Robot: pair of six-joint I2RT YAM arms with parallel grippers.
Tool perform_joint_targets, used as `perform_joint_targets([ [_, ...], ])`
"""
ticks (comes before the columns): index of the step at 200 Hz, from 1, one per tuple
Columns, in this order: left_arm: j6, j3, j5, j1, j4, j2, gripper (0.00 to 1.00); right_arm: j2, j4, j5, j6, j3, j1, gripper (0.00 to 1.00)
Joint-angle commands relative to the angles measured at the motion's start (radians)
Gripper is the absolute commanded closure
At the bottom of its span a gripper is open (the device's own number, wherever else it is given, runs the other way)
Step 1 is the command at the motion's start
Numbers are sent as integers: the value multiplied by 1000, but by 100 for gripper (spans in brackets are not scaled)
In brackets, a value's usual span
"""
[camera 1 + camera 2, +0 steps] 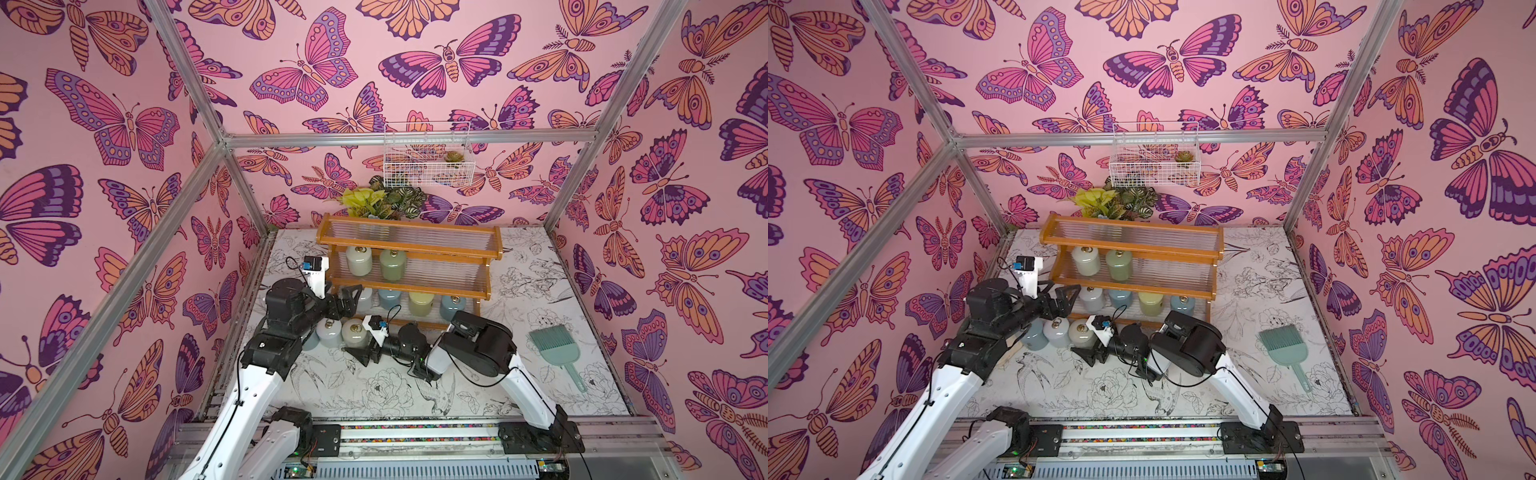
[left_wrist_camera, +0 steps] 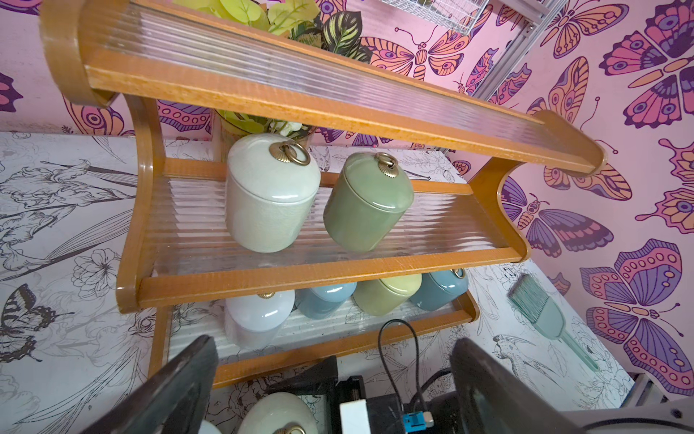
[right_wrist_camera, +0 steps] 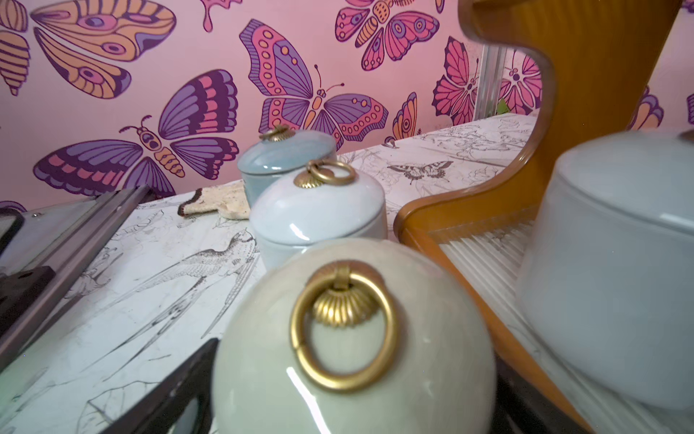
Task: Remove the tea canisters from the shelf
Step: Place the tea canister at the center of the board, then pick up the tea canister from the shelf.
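– Tea canisters (image 1: 1119,264), nearest first: whereabouts and make?
– On the surface (image 3: 131,282), off the shelf (image 2: 300,280): cream canister (image 3: 353,338), upright between the parted jaws of the right gripper (image 3: 356,375), released, not clenched. White canister (image 3: 319,214) just behind, blue-grey canister (image 3: 285,158) beyond. Glossy glaze, rounded shoulders, ribbed brass knobs with ring pulls. Fine crackle on the cream one.
– Handling for the right side?
– Withdraw straight back, jaws wide. No brushing the ring or the white neighbour.
– Left gripper (image 2: 332,342)?
– Jaws spread, holding nothing, facing the lowest tier. Likely next: low white canister (image 2: 259,319). Square up, clasp the straight wall below the lid seam, firmly (slick glaze, lid possibly loose), and lift over the front rail before drawing out.
– Further back?
– Same tier: blue-grey pair (image 2: 325,300), yellow-green canister (image 2: 386,297) between them. Middle tier: pale canister (image 2: 270,195), sage canister (image 2: 368,203). Top tier bare. Orange-brown timber, curved end-boards, clear ribbed panels.
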Motion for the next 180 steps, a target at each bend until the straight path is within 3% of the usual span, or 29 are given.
perform_joint_targets([
  [1, 9, 14, -2, -5, -9, -21, 0, -101, 7, 25, -35, -39, 0, 1],
  [50, -12, 13, -7, -6, -9, -30, 0, -301, -23, 90, -24, -169, -27, 1],
  [85, -22, 2, -18, -6, -8, -37, 0, -512, -329, 121, -94, -165, -29, 1],
  [136, -55, 22, 15, -5, -14, -14, 0, -763, -641, 320, -182, -111, -33, 1],
  [180, -66, 22, 47, -5, -9, 10, 0, -834, -709, 431, -196, -102, -88, 1],
])
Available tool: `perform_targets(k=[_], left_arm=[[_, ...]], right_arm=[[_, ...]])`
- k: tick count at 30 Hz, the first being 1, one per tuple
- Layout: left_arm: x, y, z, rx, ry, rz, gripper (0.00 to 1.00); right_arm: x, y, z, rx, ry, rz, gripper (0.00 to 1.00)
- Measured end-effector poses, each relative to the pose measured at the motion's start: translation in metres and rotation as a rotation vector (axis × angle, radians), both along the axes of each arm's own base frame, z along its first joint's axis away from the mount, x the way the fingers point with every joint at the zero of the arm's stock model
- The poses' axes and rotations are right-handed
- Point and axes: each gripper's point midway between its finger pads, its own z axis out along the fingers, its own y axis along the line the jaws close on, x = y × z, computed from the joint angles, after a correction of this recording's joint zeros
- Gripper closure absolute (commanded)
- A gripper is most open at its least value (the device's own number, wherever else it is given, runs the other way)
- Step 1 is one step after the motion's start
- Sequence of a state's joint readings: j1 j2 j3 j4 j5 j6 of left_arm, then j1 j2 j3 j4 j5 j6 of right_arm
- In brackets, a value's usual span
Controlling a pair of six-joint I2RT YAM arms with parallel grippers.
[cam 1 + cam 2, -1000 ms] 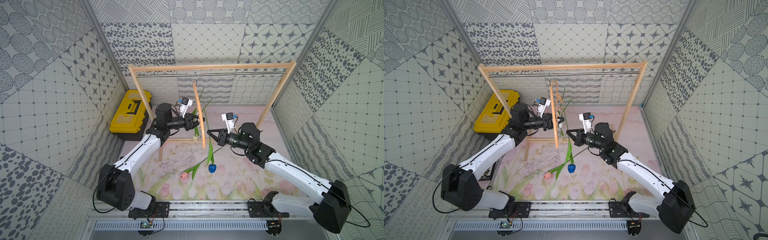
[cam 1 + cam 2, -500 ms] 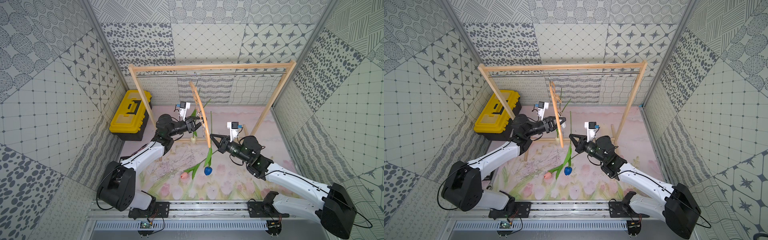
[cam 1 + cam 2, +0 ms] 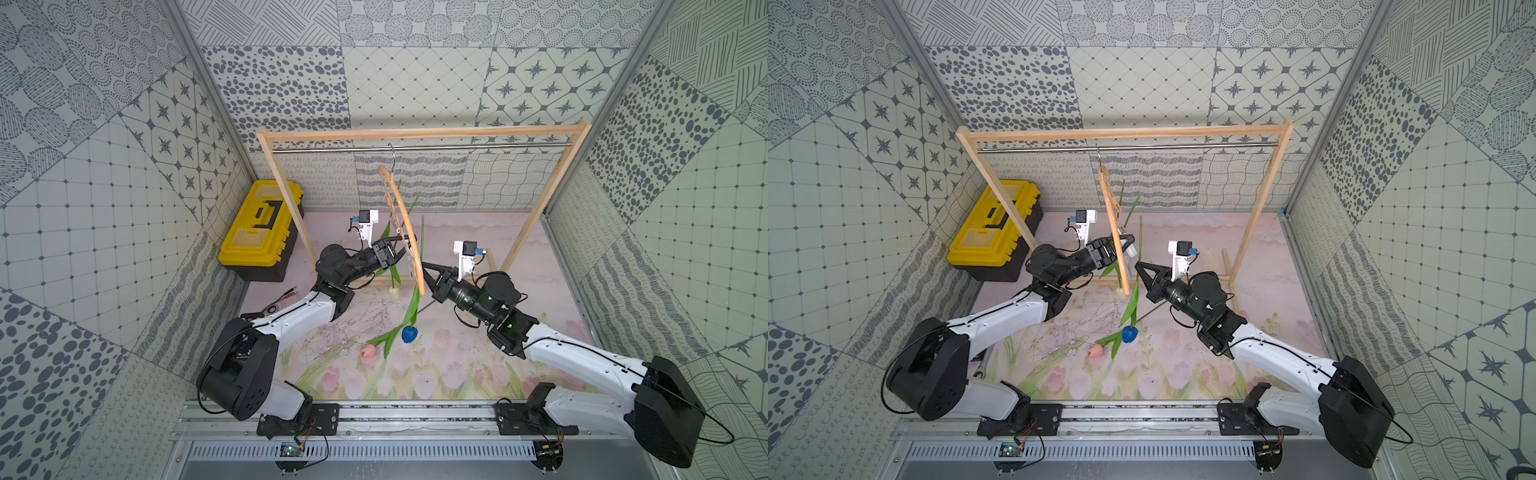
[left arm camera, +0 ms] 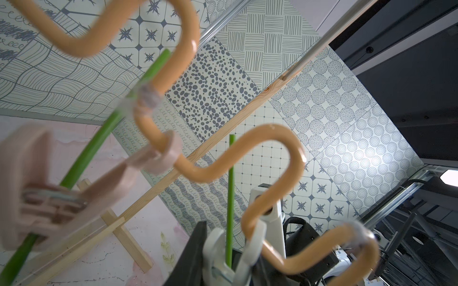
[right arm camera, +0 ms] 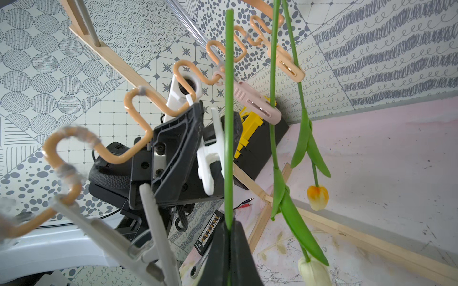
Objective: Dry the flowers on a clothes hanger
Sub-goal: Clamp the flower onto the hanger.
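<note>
— Where's the blue tulip point(image 3: 409, 333)?
— Mid-frame in both top views, head hanging down. My right gripper point(image 5: 229, 224) is clamped on its stem point(image 5: 229, 123), just beside the clothes hanger point(image 3: 404, 214).
— And your left gripper point(image 3: 400, 244)?
— Squeezing a white clip point(image 5: 210, 158) on the hanger's wavy rail point(image 4: 272, 138). The stem runs up between the clip's halves.

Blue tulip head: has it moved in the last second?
Yes. In both top views the blue tulip head has drifted toward the pink tulip, which has stayed put on the mat.
</note>
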State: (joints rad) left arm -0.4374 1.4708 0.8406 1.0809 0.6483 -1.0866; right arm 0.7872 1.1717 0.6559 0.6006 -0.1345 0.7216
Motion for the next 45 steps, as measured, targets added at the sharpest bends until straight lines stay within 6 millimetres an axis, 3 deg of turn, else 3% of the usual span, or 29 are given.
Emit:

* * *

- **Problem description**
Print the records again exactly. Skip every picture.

- **Response to the task**
Robot: pair of six-joint I2RT YAM arms with parallel grippers.
Tool perform_joint_targets, used as `perform_joint_targets([ [_, ...], ])`
"""
ticks (comes before the columns): index of the step at 200 Hz, from 1, one per tuple
Columns, in this order: left_arm: j6, j3, j5, j1, j4, j2, gripper (0.00 to 1.00); right_arm: j2, j4, j5, j6, j3, j1, gripper (0.00 to 1.00)
Joint-angle commands relative to the angles measured at the motion's start (radians)
Gripper is the absolute commanded closure
At the bottom of its span a gripper is open (the device's own number, wherever else it is given, runs the other way)
Step 1 is the command at the motion's start
Numbers are sent as integers: the value multiplied by 1000, but by 100 for gripper (spans in brackets are not scaled)
In brackets, a value's usual span
"""
[camera 1 + camera 2, +0 steps] 
[left_wrist_camera, +0 steps] 
[right_wrist_camera, +0 steps] 
Task: Remove the tea canisters from the shelf
Step: Place the tea canister at the center of the board, then pick up the tea canister from the shelf.
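– Tea canisters (image 1: 1119,264), nearest first: whereabouts and make?
– On the surface (image 3: 131,282), off the shelf (image 2: 300,280): cream canister (image 3: 353,338), upright between the parted jaws of the right gripper (image 3: 356,375), released, not clenched. White canister (image 3: 319,214) just behind, blue-grey canister (image 3: 285,158) beyond. Glossy glaze, rounded shoulders, ribbed brass knobs with ring pulls. Fine crackle on the cream one.
– Handling for the right side?
– Withdraw straight back, jaws wide. No brushing the ring or the white neighbour.
– Left gripper (image 2: 332,342)?
– Jaws spread, holding nothing, facing the lowest tier. Likely next: low white canister (image 2: 259,319). Square up, clasp the straight wall below the lid seam, firmly (slick glaze, lid possibly loose), and lift over the front rail before drawing out.
– Further back?
– Same tier: blue-grey pair (image 2: 325,300), yellow-green canister (image 2: 386,297) between them. Middle tier: pale canister (image 2: 270,195), sage canister (image 2: 368,203). Top tier bare. Orange-brown timber, curved end-boards, clear ribbed panels.
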Motion for the next 180 steps, a target at each bend until the straight path is within 3% of the usual span, or 29 are given.
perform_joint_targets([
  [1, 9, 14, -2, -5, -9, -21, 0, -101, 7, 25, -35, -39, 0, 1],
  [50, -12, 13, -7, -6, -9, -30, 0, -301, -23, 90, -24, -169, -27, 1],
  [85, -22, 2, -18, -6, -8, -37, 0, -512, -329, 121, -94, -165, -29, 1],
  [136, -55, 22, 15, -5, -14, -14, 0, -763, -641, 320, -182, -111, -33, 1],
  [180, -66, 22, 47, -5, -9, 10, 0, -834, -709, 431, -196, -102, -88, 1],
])
Available tool: `perform_targets(k=[_], left_arm=[[_, ...]], right_arm=[[_, ...]])`
- k: tick count at 30 Hz, the first being 1, one per tuple
- Layout: left_arm: x, y, z, rx, ry, rz, gripper (0.00 to 1.00); right_arm: x, y, z, rx, ry, rz, gripper (0.00 to 1.00)
- Measured end-effector poses, each relative to the pose measured at the motion's start: translation in metres and rotation as a rotation vector (axis × angle, radians), both along the axes of each arm's own base frame, z along its first joint's axis away from the mount, x the way the fingers point with every joint at the zero of the arm's stock model
- The poses' axes and rotations are right-handed
- Point and axes: each gripper's point midway between its finger pads, its own z axis out along the fingers, its own y axis along the line the jaws close on, x = y × z, computed from the joint angles, after a correction of this recording's joint zeros
- Gripper closure absolute (commanded)
- A gripper is most open at its least value (the device's own number, wherever else it is given, runs the other way)
- Step 1 is one step after the motion's start
- Sequence of a state's joint readings: j1 j2 j3 j4 j5 j6 of left_arm, then j1 j2 j3 j4 j5 j6 of right_arm
- In brackets, a value's usual span
Controlling a pair of six-joint I2RT YAM arms with parallel grippers.
[cam 1 + cam 2, -1000 ms] 
[cam 1 + cam 2, -500 ms] 
[cam 1 + cam 2, +0 ms] 
[left arm camera, +0 ms] 
[right arm camera, +0 ms] 
Objective: Dry the flowers on a clothes hanger
Sub-goal: Clamp the flower onto the hanger.
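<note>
— Where's the blue tulip point(image 3: 409, 333)?
— Mid-frame in both top views, head hanging down. My right gripper point(image 5: 229, 224) is clamped on its stem point(image 5: 229, 123), just beside the clothes hanger point(image 3: 404, 214).
— And your left gripper point(image 3: 400, 244)?
— Squeezing a white clip point(image 5: 210, 158) on the hanger's wavy rail point(image 4: 272, 138). The stem runs up between the clip's halves.

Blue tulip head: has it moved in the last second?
Yes. In both top views the blue tulip head has drifted toward the pink tulip, which has stayed put on the mat.
</note>
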State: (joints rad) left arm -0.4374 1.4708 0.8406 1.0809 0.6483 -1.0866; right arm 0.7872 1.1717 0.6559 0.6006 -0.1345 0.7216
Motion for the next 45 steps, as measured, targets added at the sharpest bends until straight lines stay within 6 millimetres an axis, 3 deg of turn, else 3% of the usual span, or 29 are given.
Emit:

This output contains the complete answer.